As the tour progresses, the company is processing the feedback it gets and adjusting the questions aimed at the customer. Once a person completes their LiveWire test ride, there is a structured list of interview questions a Harley-Davidson employee asks them, as well as a chance for some free-form chatting. The company wants to know both the post-ride impressions of the LiveWire’s performance, and how that may have differed from pre-ride expectations. Richlen says the LiveWire has a natural, very smooth torque curve that the rider feels when twisting the throttle for power delivery – but was that what customers were expecting?
Harley-Davidson also has plenty of opportunity to collect technical data on the LiveWire during its test rides.
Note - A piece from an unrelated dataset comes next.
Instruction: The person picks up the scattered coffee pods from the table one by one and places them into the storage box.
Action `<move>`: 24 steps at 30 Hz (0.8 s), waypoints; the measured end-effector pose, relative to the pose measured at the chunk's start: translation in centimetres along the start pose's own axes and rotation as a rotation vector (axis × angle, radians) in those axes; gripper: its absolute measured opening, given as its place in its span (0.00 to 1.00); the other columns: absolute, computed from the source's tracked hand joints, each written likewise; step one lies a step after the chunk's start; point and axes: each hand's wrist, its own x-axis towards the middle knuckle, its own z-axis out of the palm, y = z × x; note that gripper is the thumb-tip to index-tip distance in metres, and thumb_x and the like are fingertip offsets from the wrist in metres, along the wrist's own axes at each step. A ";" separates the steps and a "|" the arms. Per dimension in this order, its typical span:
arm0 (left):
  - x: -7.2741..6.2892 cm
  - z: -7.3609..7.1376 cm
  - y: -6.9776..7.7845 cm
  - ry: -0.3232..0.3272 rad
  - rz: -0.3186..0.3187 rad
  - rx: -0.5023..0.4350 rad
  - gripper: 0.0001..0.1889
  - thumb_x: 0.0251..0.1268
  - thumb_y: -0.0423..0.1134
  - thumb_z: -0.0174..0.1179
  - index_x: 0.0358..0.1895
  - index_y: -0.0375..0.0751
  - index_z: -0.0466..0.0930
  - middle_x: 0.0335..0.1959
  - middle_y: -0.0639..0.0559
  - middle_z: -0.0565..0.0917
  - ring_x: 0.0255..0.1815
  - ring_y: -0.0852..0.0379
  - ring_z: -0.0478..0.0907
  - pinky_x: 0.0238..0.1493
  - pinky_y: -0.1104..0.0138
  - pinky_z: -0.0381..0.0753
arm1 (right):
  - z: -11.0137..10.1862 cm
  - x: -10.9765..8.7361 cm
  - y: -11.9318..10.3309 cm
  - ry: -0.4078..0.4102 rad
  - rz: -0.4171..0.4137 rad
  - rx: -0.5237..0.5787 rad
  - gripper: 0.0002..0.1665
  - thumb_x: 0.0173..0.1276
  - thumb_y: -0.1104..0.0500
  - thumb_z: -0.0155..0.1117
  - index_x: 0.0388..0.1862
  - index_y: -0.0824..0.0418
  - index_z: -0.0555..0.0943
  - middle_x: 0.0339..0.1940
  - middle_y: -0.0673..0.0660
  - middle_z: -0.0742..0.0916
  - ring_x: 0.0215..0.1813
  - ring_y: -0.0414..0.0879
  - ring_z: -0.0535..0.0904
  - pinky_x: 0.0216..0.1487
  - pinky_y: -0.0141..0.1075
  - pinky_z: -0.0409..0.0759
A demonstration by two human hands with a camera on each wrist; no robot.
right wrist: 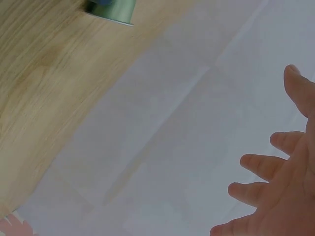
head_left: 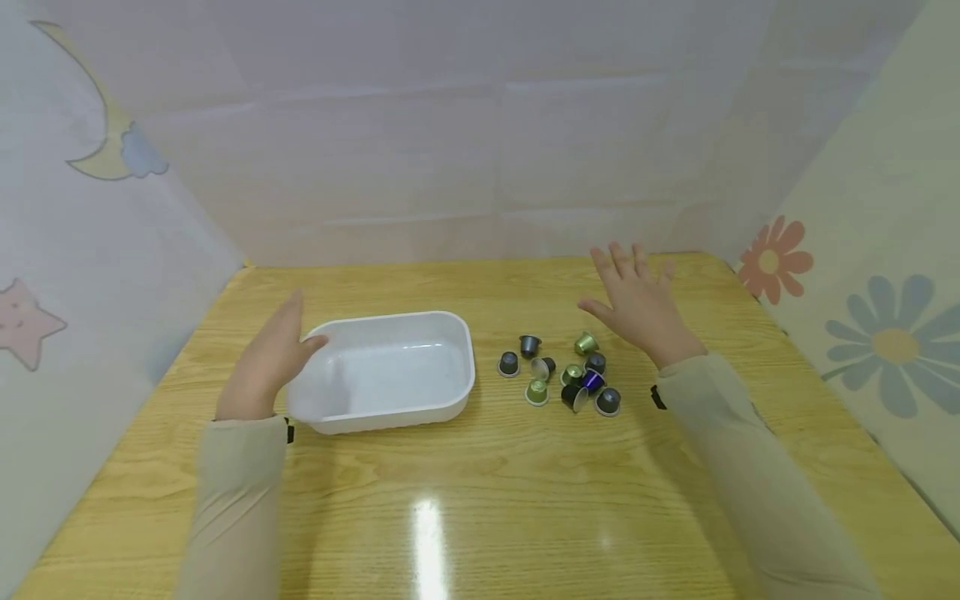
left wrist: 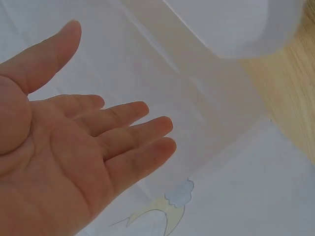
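Note:
A white plastic tub stands on the wooden table, left of the middle. My left hand is held beside its left end, fingers extended and thumb apart; the left wrist view shows the bare palm. To the tub's right lies a loose group of several coffee capsules: green ones, dark grey ones, a black one and a purple-blue one. Above and right of them my right hand is spread and holds nothing. In the right wrist view, a green capsule shows at the top edge.
Behind the wooden table rises a pale sheet-covered wall. Side walls carry a moon and a star on the left and flowers on the right. Bare tabletop lies in front of the tub and capsules.

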 end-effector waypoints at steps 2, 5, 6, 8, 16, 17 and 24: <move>-0.3 -0.2 -0.2 -0.010 -0.006 -0.006 0.42 0.77 0.36 0.48 0.72 0.22 0.25 0.73 0.24 0.32 0.74 0.29 0.32 0.72 0.42 0.36 | 0.1 -0.2 0.1 -0.002 -0.002 -0.006 0.49 0.75 0.38 0.48 0.80 0.61 0.41 0.78 0.70 0.46 0.75 0.70 0.33 0.60 0.76 0.30; -0.8 -0.3 -0.6 -0.032 -0.030 -0.017 0.42 0.77 0.36 0.48 0.73 0.23 0.24 0.73 0.23 0.33 0.73 0.28 0.33 0.71 0.41 0.38 | 0.1 -0.4 0.2 0.003 -0.006 -0.005 0.48 0.75 0.39 0.49 0.80 0.61 0.42 0.78 0.70 0.47 0.75 0.70 0.34 0.60 0.76 0.31; -0.9 -0.3 -0.8 -0.044 -0.044 -0.019 0.42 0.77 0.36 0.48 0.73 0.24 0.24 0.73 0.23 0.33 0.73 0.27 0.34 0.70 0.40 0.39 | 0.2 -0.6 0.2 0.007 -0.008 -0.002 0.48 0.76 0.39 0.49 0.80 0.61 0.43 0.78 0.70 0.48 0.75 0.70 0.35 0.61 0.76 0.31; -1.1 -0.2 -1.1 -0.061 -0.069 -0.018 0.42 0.77 0.36 0.48 0.73 0.23 0.24 0.72 0.22 0.35 0.72 0.25 0.36 0.69 0.38 0.41 | 0.2 -0.8 0.2 0.019 -0.011 0.005 0.47 0.76 0.40 0.50 0.80 0.62 0.44 0.77 0.71 0.49 0.75 0.70 0.36 0.61 0.76 0.32; -2.1 0.8 -3.1 -0.135 -0.145 -0.025 0.39 0.77 0.35 0.47 0.72 0.18 0.29 0.69 0.17 0.46 0.69 0.22 0.45 0.66 0.35 0.49 | 0.8 -2.0 0.2 0.058 -0.047 -0.005 0.45 0.75 0.45 0.54 0.79 0.64 0.48 0.75 0.73 0.56 0.74 0.72 0.44 0.61 0.77 0.40; -2.3 0.9 -3.4 -0.137 -0.144 -0.032 0.38 0.76 0.34 0.46 0.71 0.16 0.31 0.68 0.17 0.49 0.68 0.22 0.48 0.66 0.35 0.51 | 0.8 -2.2 0.2 0.057 -0.050 -0.007 0.45 0.75 0.45 0.54 0.79 0.64 0.48 0.75 0.73 0.56 0.74 0.72 0.45 0.61 0.76 0.41; -2.8 1.2 -5.4 -0.141 -0.108 -0.136 0.29 0.75 0.29 0.46 0.67 0.10 0.47 0.56 0.17 0.70 0.51 0.30 0.75 0.52 0.43 0.75 | 1.6 -2.7 0.1 0.026 -0.057 0.076 0.43 0.76 0.46 0.53 0.78 0.66 0.50 0.74 0.73 0.58 0.74 0.72 0.47 0.62 0.76 0.43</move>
The prototypes have two riding modes to choose from: one optimized for range and one optimized for power. The range mode limits the amount of power going to the rear wheel. However, as the LiveWire is nowhere near a final version (and there may not be a final version), many technical specs – including estimated range – are not available yet. Media testers were told that in power mode, the LiveWire had 30 miles of range before the Li-ion batteries would need a 3.5-hour recharge at Level 2.
“If we are truly going to live up to our tenet of being customer-led and customer-focused, the technical data can guide us as engineers,” Richlen said, “but as far as lifestyle preferences and how they actually use the product, we will get that out of the demonstrators’ experience.”
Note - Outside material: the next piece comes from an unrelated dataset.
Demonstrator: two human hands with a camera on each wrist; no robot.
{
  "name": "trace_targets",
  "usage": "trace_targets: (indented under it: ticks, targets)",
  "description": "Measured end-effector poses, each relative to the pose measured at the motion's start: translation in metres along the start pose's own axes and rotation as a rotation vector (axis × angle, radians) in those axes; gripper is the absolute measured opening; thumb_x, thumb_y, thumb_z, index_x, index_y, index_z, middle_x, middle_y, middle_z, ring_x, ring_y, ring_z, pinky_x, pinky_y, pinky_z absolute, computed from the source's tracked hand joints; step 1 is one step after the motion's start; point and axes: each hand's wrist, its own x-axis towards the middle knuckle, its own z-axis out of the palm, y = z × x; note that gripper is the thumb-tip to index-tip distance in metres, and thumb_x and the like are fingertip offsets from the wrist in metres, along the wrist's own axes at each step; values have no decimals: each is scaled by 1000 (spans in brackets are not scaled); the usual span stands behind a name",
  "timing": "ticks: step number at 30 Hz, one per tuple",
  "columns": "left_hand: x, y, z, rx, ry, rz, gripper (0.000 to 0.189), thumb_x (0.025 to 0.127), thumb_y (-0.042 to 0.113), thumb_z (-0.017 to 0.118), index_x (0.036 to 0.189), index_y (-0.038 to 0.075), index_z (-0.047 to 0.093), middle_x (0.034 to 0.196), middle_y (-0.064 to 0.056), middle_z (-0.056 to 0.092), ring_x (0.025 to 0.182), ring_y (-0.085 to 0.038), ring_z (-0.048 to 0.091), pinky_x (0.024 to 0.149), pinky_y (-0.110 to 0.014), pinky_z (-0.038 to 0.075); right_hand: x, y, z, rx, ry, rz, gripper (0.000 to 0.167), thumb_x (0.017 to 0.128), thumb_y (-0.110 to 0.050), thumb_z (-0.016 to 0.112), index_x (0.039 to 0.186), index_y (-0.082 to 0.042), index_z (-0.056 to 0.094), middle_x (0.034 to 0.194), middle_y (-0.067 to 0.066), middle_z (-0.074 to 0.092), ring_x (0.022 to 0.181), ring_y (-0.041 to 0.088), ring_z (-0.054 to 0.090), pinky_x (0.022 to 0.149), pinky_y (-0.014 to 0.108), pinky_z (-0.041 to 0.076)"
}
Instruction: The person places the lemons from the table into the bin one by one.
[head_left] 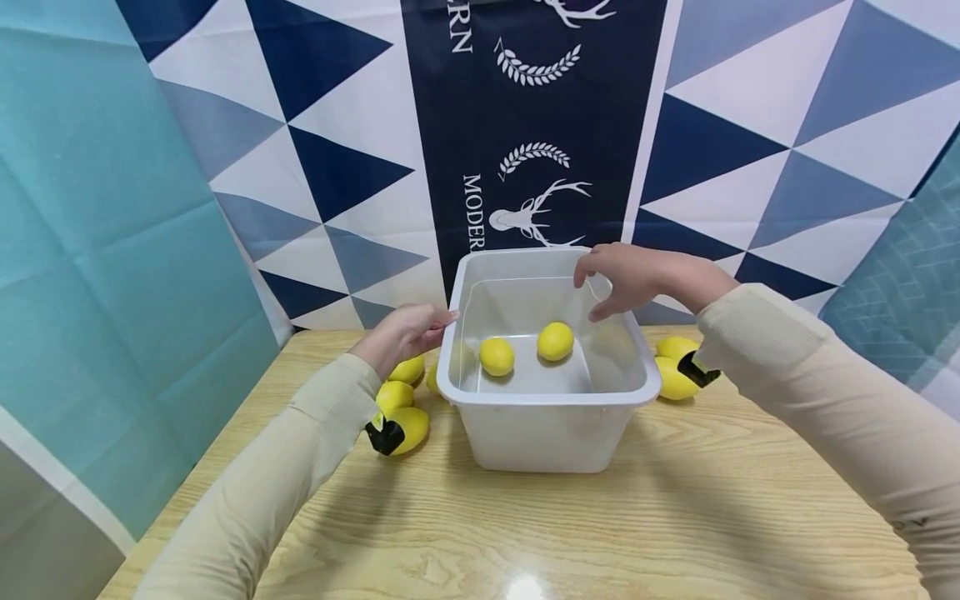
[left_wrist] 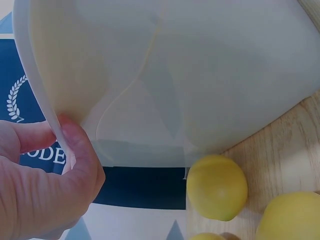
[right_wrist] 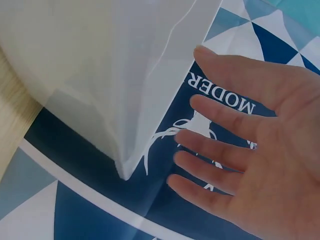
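A white plastic bin (head_left: 547, 398) stands upright on the table, holding two yellow lemons: one lemon (head_left: 497, 357) at left and another lemon (head_left: 555, 342) nearer the middle. My left hand (head_left: 411, 333) pinches the bin's left rim; in the left wrist view the thumb and a finger of that hand (left_wrist: 55, 185) grip the rim's edge from both sides. Over the bin's right back part is my right hand (head_left: 626, 275), its fingers spread. The right wrist view shows this hand (right_wrist: 260, 150) holding nothing, fingertips close to the bin's edge (right_wrist: 170, 112).
Several lemons (head_left: 405, 429) lie on the wooden table (head_left: 480, 533) left of the bin, one lemon (left_wrist: 216, 187) close by its wall. To the right are more lemons (head_left: 675, 379). A patterned cloth (head_left: 360, 150) hangs behind, with a teal cloth (head_left: 127, 208) at left.
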Motion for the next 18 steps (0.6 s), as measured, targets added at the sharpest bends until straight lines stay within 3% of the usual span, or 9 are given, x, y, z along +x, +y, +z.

So far, much of the test-ride feedback on the LiveWire has varied significantly according to geographic region. At press time, the tour had been from coast to coast, beginning in NYC and finishing a series of stops along Route 66. “If you’re talking about urban dwellers in New York City, they love it,” Richlen said. “Very few of them saw the range being that big a deal for their type of lifestyle. We spent the morning riding around in lower Manhattan and we used about 30 percent of the battery. So for an urban dweller, it’s a very good fit. For someone out in the plains of Oklahoma, which is where I was last on the Route 66 tour, range was the first thing they mentioned. They’re in big country, and it would be a significant limitation. But that’s the exact type of feedback we’re looking for: If we were to do a full commercial vehicle like this, who’re the key customers and what would their expectations be for their riding style. I’ve had financial types in Manhattan saying, ‘this would be a great bike for me today,’ and people in Oklahoma City who said, ‘I ride 50 miles to work one way each day, so it just wouldn’t work for me.’”
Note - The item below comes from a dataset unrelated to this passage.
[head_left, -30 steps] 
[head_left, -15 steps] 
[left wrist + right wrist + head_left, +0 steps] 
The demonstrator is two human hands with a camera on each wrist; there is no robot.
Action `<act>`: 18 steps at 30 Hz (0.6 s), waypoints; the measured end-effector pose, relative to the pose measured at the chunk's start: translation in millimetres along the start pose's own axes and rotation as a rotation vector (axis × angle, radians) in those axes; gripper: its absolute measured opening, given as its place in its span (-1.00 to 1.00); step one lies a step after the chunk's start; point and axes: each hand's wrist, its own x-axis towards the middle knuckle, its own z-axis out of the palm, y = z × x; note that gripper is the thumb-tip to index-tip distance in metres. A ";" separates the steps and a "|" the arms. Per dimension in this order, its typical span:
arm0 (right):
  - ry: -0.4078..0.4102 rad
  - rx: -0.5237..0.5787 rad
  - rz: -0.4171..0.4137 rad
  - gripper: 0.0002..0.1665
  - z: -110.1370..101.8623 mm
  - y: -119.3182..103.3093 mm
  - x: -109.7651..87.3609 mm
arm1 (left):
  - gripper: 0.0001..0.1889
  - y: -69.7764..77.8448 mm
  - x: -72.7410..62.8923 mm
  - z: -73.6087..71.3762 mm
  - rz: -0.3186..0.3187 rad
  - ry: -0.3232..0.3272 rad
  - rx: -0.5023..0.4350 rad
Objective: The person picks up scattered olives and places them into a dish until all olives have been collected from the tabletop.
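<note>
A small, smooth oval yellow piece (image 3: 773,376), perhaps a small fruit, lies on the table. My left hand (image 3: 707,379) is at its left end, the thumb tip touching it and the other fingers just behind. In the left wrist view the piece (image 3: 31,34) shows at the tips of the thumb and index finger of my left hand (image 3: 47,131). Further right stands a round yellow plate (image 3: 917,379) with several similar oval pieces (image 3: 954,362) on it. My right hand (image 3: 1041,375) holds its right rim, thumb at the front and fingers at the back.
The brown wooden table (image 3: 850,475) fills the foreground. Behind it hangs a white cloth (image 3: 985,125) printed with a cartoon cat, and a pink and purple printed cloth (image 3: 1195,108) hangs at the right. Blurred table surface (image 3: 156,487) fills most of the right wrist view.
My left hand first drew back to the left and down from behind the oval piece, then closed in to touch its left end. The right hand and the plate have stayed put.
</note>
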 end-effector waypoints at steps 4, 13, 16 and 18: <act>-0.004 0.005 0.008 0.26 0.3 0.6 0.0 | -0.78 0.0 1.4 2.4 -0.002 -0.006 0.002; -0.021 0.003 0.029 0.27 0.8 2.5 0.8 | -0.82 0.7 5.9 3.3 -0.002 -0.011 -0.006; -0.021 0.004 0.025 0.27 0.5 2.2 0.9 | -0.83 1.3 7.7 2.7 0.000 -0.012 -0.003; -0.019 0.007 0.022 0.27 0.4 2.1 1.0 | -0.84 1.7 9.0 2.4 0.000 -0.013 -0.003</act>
Forever tied to American ideals, Harley-Davidson has a sustainability policy that speaks of preserving the freedom to ride, including preserving the beautiful American great outdoors for the next 111 years of riders. The way the company frames it, Harley’s expansion into electrification makes plenty of sense. “America at its best has always been about reinvention,” said Matt Levatich, Harley-Davidson’s President and COO. “Like America, Harley-Davidson has reinvented itself many times in our history, with customers leading us every step of the way. Project LiveWire builds on Harley-Davidson’s many recent reinvention successes.”
Freedom, preservation, reinvention – all of the above could correlate to American energy independence, in which perhaps Harley-Davidson could play its own small part. That, along with “tire-shredding acceleration,” sound like good reasons for Project LiveWire to keep on motorin’.